Dampak gula pada penyembuhan luka

Sulitnya luka sembuh dan memburuknya kondisi luka pada penderita diabetes sering kali berbanding lurus dengan tingginya kadar gula dalam darah. Ini karena kondisi diabetes memiliki berbagai pengaruh terhadap kemampuan tubuh untuk menyembuhkan luka.

● Kadar gula darah tinggi

Saat kadar gula dalam darah Anda tinggi, terdapat beberapa mekanisme yang terganggu seperti terhambatnya kemampuan nutrisi dan oksigen untuk masuk ke dalam sel, menurunnya fungsi sistem kekebalan tubuh, dan meningkatnya kemungkinan terjadinya radang pada berbagai sel dalam tubuh. Semua kondisi tersebut tentu memiliki dampak pada progres penyembuhan luka.

● Gangguan saraf atau neuropati

Salah satu komplikasi diabetes adalah terjadinya kerusakan ujung saraf akibat kadar gula yang tinggi dalam darah dalam jangka waktu yang panjang. Lama-kelamaan, kerusakan pada ujung saraf dan pembuluh akan membuat area yang rusak menjadi kebas dan kehilangan fungsi sensori.

Pada kondisi yang normal, tubuh—terutama tangan dan kaki—dapat merasakan sakit, yang membuat seseorang menjadi awas terhadap benda yang mungkin membahayakan atau luka yang timbul di bagian tersebut. Pada kondisi ketika fungsi sensori menurun akibat diabetes, tubuh menjadi tidak awas terutama pada timbulnya luka. Akibatnya, sering kali luka yang awalnya kecil menjadi terbengkalai hingga kemudian memburuk.

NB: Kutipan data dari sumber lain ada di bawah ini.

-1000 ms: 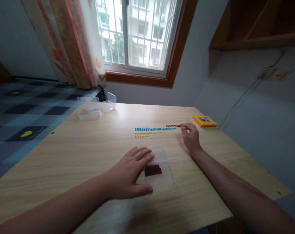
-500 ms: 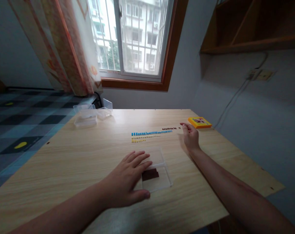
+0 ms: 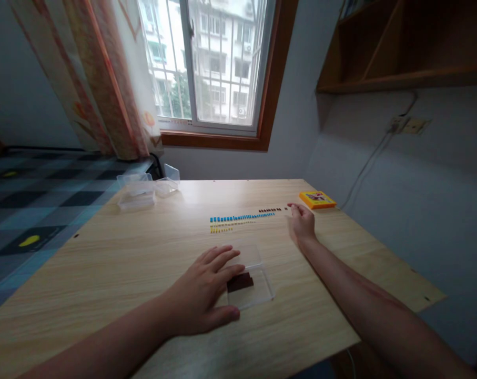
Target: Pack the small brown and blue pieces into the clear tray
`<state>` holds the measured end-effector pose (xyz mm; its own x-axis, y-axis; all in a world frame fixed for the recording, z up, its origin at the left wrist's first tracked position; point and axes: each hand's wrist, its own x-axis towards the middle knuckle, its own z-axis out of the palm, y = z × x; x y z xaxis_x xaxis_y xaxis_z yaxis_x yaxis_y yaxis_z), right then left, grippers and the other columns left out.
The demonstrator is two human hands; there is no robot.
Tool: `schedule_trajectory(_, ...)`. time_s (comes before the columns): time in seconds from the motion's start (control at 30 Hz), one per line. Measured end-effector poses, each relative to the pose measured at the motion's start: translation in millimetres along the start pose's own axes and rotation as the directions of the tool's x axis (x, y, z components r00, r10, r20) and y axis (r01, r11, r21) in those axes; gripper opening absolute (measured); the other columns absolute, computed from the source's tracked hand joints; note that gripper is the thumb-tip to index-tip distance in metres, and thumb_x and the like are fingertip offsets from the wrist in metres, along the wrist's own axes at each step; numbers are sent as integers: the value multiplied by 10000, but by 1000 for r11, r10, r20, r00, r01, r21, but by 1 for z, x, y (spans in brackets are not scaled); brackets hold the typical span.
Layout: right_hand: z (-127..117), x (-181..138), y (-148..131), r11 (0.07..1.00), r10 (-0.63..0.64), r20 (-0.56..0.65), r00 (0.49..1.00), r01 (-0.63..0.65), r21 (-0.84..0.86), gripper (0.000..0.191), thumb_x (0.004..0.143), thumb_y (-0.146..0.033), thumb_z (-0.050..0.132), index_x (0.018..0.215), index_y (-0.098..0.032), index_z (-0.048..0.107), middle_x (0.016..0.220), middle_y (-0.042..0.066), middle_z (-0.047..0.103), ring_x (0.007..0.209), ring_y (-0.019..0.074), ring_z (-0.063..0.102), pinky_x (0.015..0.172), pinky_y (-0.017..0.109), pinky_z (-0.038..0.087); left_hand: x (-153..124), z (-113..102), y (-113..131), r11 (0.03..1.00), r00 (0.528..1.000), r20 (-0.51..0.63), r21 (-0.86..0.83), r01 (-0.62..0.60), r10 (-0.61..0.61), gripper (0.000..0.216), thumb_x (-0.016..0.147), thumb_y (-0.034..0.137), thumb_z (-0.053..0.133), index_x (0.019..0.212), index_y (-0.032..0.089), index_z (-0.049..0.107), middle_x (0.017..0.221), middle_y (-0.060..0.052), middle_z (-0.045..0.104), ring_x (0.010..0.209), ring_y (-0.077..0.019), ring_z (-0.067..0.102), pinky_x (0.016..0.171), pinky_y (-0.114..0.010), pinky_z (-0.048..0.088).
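My left hand [image 3: 206, 289] lies spread, palm down, over the left side of a clear plastic case [image 3: 262, 300] with its lid open. A block of dark brown pieces [image 3: 240, 283] sits inside the case, partly under my fingers. Further off on the right, my right hand [image 3: 302, 220] is closed in a pinch. Its fingertips are beside the right end of a row of small dark brown pieces [image 3: 270, 210]. Whatever lies between those fingertips is too small to make out. Nearer to me run a row of blue pieces [image 3: 238, 217] and shorter rows of yellow pieces [image 3: 220, 230].
A yellow-orange box [image 3: 317, 199] rests near the table's right edge, just beyond my right hand. Clear plastic containers [image 3: 138, 197] stand at the table's far left corner. Beyond the wooden table [image 3: 143, 252] are a window and a wall, with a checked bed on the left.
The view has shifted a little, moving most things slightly left. My right fingertips are slightly lower, closer to the end of the brown row. My left hand stays on the case.
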<state>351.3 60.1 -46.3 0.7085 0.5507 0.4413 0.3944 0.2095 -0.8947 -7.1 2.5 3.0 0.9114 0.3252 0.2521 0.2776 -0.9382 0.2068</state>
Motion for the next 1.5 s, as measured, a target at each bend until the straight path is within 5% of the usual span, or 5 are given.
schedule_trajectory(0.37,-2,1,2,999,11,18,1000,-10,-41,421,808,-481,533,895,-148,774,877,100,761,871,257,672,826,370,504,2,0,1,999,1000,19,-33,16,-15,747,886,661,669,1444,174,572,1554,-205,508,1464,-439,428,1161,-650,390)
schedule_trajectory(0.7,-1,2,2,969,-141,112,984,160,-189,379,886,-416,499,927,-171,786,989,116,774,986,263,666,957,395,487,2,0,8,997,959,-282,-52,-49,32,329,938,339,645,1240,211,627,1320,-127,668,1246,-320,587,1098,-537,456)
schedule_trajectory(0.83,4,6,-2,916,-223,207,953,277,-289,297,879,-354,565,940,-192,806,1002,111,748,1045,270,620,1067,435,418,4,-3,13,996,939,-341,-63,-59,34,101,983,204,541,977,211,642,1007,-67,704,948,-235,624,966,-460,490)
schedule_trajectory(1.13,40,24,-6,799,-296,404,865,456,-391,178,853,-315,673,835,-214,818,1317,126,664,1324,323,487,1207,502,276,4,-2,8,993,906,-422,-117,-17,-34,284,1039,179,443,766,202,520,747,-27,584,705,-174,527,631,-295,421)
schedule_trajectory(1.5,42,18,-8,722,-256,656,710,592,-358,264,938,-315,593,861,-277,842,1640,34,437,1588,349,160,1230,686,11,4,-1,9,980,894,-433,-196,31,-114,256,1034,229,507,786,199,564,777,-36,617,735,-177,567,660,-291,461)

Gangguan ini terutama sering terjadi di bagian kaki, ketika berjalan tanpa alas kaki dan menginjak berbagai benda yang mungkin menyebabkan luka kecil tidak disadari oleh penderita diabetes. Timbulnya kaki diabetes pun sangat mungkin terjadi.

● Gangguan sirkulasi

Selain gangguan ujung saraf, penderita diabetes juga rentan mengalami gangguan fungsi dan struktur pembuluh darah. Gangguan pembuluh darah ini dapat terjadi di berbagai lokasi, mulai dari perifer seperti di tangan dan kaki atau gangguan pembuluh darah di ginjal, yang memperbesar kemungkinan penderita diabetes mengalami komplikasi penyakit pada ginjal.

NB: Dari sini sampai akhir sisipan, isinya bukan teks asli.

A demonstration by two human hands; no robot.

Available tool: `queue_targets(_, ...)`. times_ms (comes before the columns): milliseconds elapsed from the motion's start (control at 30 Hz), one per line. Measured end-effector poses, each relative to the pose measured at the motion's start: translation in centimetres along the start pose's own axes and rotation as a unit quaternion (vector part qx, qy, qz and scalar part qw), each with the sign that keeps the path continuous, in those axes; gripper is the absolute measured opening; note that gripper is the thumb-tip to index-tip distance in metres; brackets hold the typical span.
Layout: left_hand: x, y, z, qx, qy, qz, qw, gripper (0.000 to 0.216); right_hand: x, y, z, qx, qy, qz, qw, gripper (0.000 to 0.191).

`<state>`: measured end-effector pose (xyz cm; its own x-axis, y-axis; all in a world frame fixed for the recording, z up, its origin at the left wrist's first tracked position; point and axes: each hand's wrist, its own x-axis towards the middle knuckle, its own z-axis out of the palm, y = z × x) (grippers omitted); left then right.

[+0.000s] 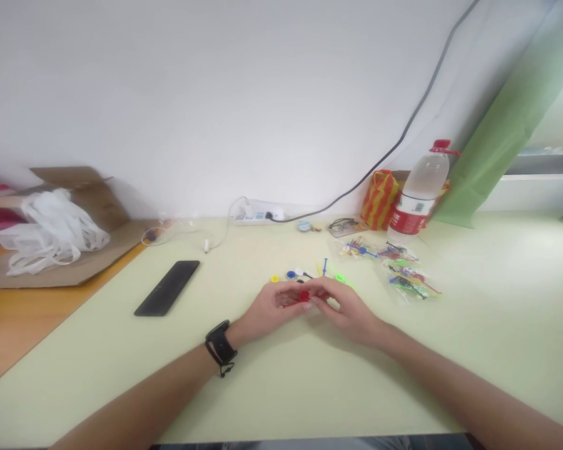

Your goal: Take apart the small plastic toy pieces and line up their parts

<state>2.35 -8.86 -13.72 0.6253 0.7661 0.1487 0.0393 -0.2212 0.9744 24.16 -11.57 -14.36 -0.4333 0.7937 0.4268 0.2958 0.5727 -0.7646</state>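
Note:
My left hand [268, 312] and my right hand [344, 307] meet over the pale green table [281, 381], fingers pinched together on a small red plastic piece [304, 296]. A black watch [220, 347] is on my left wrist. Just beyond my fingers lie several small coloured plastic parts [296, 275] in yellow, blue, white and green. To the right lie clear bags of coloured plastic sticks [406, 278].
A black phone [167, 287] lies left of my hands. A water bottle [418, 194] with a red cap, a striped orange bag [380, 199] and a white power strip [258, 215] stand by the wall. White plastic bags [51, 231] on cardboard sit far left.

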Motion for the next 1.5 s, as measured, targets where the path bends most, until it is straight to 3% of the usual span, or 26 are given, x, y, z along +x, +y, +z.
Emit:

Gangguan pembuluh darah tentu akan menurunkan fungsi sirkulasi. Padahal, sirkulasi darah sangat penting untuk proses penyembuhan luka karena fungsi penting darah adalah mengangkut berbagai nutrisi dan oksigen yang diperlukan untuk proses tersebut.

Gangguan pembuluh ini juga dapat menyebabkan penyempitan pembuluh darah yang menurunkan aliran darah ke alat gerak. Tingginya kadar gula dalam darah juga dapat membuat darah menjadi lebih kental, sehingga sirkulasi menjadi semakin buruk.

● Infeksi

Kadar gula berlebih dalam darah merupakan “makanan” bagi bakteri yang dapat menyebabkan berbagai infeksi. Selain itu, kadar gula darah yang tinggi juga menghambat kerja sistem kekebalan tubuh dalam memerangi bakteri. Ini menjadikan infeksi lebih cepat menyebar, memburuk, bahkan dapat menyebabkan luka membusuk atau sepsis.

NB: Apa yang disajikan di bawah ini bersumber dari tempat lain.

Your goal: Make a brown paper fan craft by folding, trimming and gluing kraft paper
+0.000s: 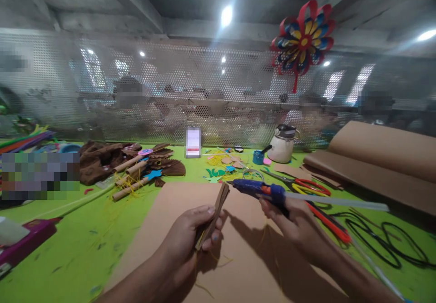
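My left hand (195, 232) is closed around a narrow, pleated strip of brown paper (222, 197), tilted with its upper end to the right. Thin yellow strings hang below that hand. In my right hand (299, 228) is a blue glue gun (250, 186), its nozzle pointing left, close to the top of the folded paper; whether they touch I cannot tell. A long translucent glue stick (340, 200) sticks out of the gun's back. Beneath both hands lies a large sheet of brown paper (153, 230) on the green table (78, 239).
Scissors (311, 186), a red-handled tool (330, 223) and a black cable (391, 253) lie on the right, before brown paper rolls (384, 153). Farther back are a white jug (281, 146), a blue pot (258, 157) and a phone (193, 142). Paper tubes (131, 187) lie left; a power strip (34, 239) is nearer.
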`<move>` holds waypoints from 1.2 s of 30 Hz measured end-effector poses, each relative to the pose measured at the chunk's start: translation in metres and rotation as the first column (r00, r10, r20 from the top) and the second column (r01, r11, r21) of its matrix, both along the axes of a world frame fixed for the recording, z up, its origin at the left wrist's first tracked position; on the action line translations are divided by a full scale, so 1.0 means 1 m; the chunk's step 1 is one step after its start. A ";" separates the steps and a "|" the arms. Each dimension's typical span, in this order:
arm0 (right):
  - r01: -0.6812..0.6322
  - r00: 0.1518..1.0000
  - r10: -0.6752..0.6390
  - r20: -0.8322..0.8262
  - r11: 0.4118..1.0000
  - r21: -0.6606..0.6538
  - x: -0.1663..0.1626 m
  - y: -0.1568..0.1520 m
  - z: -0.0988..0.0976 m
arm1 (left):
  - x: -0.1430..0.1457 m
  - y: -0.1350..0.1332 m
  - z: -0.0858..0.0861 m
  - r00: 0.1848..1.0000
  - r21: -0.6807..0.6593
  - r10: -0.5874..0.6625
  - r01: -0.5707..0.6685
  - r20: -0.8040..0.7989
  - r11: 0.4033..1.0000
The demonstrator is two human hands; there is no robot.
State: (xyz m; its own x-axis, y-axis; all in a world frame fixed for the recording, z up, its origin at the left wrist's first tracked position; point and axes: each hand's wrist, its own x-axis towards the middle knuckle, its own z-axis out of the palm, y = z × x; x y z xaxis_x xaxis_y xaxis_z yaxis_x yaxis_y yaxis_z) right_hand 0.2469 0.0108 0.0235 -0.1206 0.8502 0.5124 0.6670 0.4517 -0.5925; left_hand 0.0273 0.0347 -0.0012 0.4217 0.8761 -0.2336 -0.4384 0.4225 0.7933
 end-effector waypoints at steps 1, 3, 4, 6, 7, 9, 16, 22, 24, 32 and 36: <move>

Dari berbagai kondisi yang dijabarkan di atas, inilah kenapa para penderita diabetes harus menaruh perhatian lebih terhadap kemungkinan timbulnya luka kecil, yang dapat memburuk akibat kadar gula darah yang tinggi.

Penting juga untuk mengontrol kadar gula darah agar proses penyembuhan luka tidak berlangsung terlalu lama. Jika Anda mengalami luka yang sulit sembuh tapi belum pernah terdiagnosis diabetes, segera lakukan pemeriksaan dengan berkonsultasi ke dokter spesialis penyakit dalam untuk mengetahui apakah kondisi yang Anda alami ini adalah akibat dari kadar gula yang tinggi atau bukan.